(Data for processing Opens)
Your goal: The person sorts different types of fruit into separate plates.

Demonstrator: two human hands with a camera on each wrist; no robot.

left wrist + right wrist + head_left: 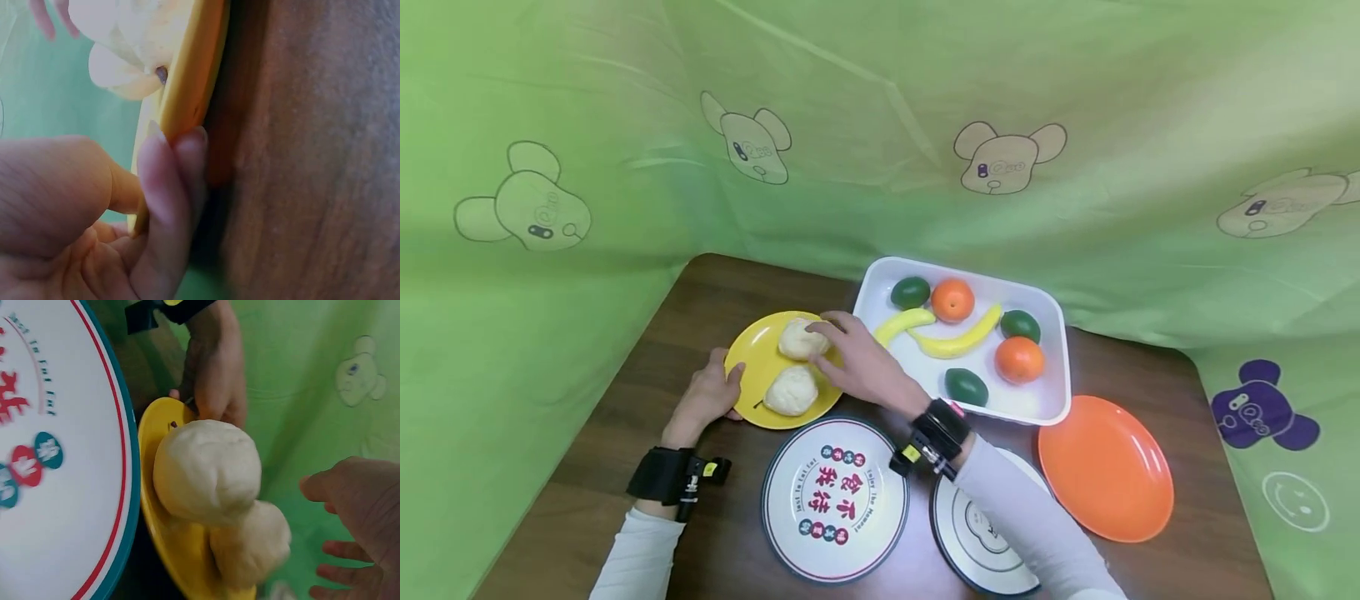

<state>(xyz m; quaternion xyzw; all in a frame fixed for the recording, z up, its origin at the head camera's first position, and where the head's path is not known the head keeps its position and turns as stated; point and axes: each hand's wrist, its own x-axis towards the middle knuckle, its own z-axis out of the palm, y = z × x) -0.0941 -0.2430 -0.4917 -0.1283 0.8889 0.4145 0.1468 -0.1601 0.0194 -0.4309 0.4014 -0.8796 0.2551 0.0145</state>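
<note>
My left hand (703, 396) grips the left rim of a yellow plate (748, 350). In the left wrist view the thumb and fingers (164, 181) pinch that rim, which looks tilted there. Two pale, round, bun-like lumps sit on the plate: a nearer lump (792, 391) and a farther lump (803, 339). A short dark stem (162, 75) shows beside one of them. Over the plate's right side is my right hand (861, 358), its fingers spread next to the farther lump. In the right wrist view that hand (356, 531) is apart from both lumps and holds nothing.
A white tray (1056, 367) with bananas, oranges and several green fruits stands behind. A white plate with red characters (835, 500) lies in front, another white plate (981, 533) under the right forearm. An orange plate (1105, 467) lies right. Green cloth (865, 208) surrounds the table.
</note>
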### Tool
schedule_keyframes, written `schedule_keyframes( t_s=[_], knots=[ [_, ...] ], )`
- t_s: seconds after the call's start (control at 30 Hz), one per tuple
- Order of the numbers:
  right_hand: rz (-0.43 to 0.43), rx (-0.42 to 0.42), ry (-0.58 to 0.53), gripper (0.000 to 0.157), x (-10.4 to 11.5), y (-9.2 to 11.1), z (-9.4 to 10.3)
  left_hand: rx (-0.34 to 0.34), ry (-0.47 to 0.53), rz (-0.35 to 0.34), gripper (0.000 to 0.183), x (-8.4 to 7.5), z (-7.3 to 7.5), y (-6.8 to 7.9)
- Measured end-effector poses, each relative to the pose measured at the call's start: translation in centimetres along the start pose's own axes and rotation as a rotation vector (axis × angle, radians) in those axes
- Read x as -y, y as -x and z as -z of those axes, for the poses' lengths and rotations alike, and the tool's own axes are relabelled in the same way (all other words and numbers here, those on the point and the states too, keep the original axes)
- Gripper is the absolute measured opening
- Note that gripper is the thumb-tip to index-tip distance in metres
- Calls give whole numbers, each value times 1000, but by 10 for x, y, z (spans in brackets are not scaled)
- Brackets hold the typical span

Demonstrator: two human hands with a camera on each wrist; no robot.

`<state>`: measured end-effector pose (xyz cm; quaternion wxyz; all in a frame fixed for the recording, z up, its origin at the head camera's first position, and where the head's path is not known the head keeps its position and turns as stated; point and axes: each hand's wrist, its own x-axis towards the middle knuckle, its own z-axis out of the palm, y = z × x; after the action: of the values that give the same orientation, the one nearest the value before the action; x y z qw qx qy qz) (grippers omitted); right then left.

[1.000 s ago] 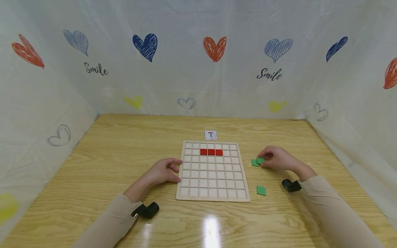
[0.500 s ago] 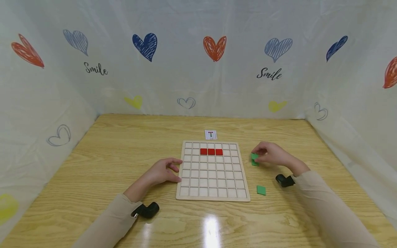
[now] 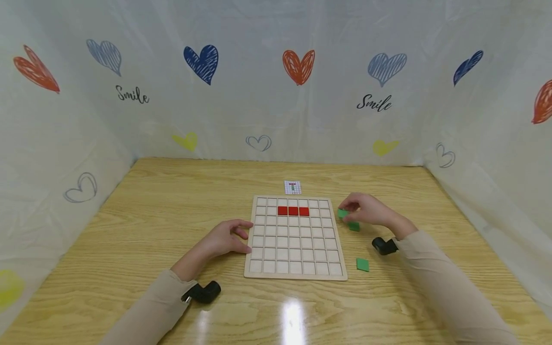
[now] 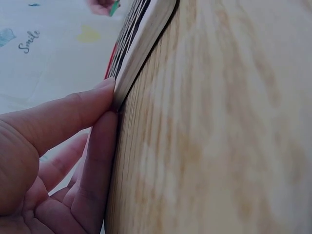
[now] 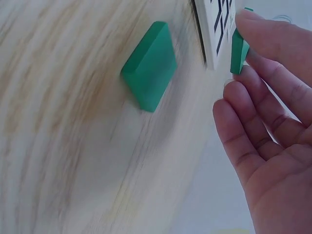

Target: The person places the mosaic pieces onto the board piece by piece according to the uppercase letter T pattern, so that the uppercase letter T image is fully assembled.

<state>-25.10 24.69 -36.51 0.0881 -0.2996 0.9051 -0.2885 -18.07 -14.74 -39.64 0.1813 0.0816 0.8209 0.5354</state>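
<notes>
A light wooden board with a grid of square cells lies on the table. Three red square tiles sit side by side in its second row from the far edge. My left hand rests at the board's left edge, thumb and fingertips touching the rim. To the right of the board, my right hand pinches a green tile between thumb and fingers, held off the table. Another green tile lies just below that hand, and one more green tile is nearer the front.
Behind the board lies a small printed card with a T-shaped pattern on a grid. White sheeting with printed hearts closes in the table at the back and sides. Black wrist cameras are worn at both sleeves.
The right hand has moved left toward the board, carrying the green tile away from over the one beneath it. The left hand has kept its place at the board's edge.
</notes>
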Motion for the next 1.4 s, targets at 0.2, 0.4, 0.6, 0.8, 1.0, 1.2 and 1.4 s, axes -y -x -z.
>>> schedule_keyframes(
  t_s=[0.2, 0.4, 0.6, 0.8, 1.0, 1.2, 1.4],
  knots=[
    [12, 11, -24, 27, 7, -8, -4, 3, 0, -2, 64, 0, 1, 0],
    [26, 20, -54, 27, 12, -16, -8, -11, -9, 16, 62, 3, 1, -2],
    [30, 22, -62, 25, 18, -25, -11, -12, -6, 24, 62, 3, 0, -3],
    [32, 36, -79, 26, 25, -32, -15, -14, -8, 21, 62, 2, 0, -3],
    [61, 46, -80, 24, 30, -39, -20, -10, -4, 18, 62, 4, 0, -4],
    [76, 58, -93, 24, 36, -45, -23, -15, -5, 21, 62, 4, 0, -4],
    [90, 65, -85, 25, 38, -49, -28, -6, 0, 9, 62, 3, 1, -3]
  ],
)
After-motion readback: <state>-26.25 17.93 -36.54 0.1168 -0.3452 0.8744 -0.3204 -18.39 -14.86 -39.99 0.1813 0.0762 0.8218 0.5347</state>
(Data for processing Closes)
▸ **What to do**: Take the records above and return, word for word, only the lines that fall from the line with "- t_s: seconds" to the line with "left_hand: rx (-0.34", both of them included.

▸ **Written solution**:
- t_s: seconds after the call's start (control at 30 Hz), one per tuple
- Order of the numbers:
  right_hand: rz (-0.43 to 0.43), rx (-0.42 to 0.42), ry (-0.58 to 0.53), gripper (0.000 to 0.157), x (-10.4 to 11.5), y (-9.2 to 11.1), z (-9.4 to 10.3)
  left_hand: rx (-0.34 to 0.34), ry (-0.47 to 0.53), rz (-0.35 to 0.34), gripper (0.000 to 0.183), x (-8.4 to 7.5), z (-7.3 to 7.5), y (-6.8 to 7.9)

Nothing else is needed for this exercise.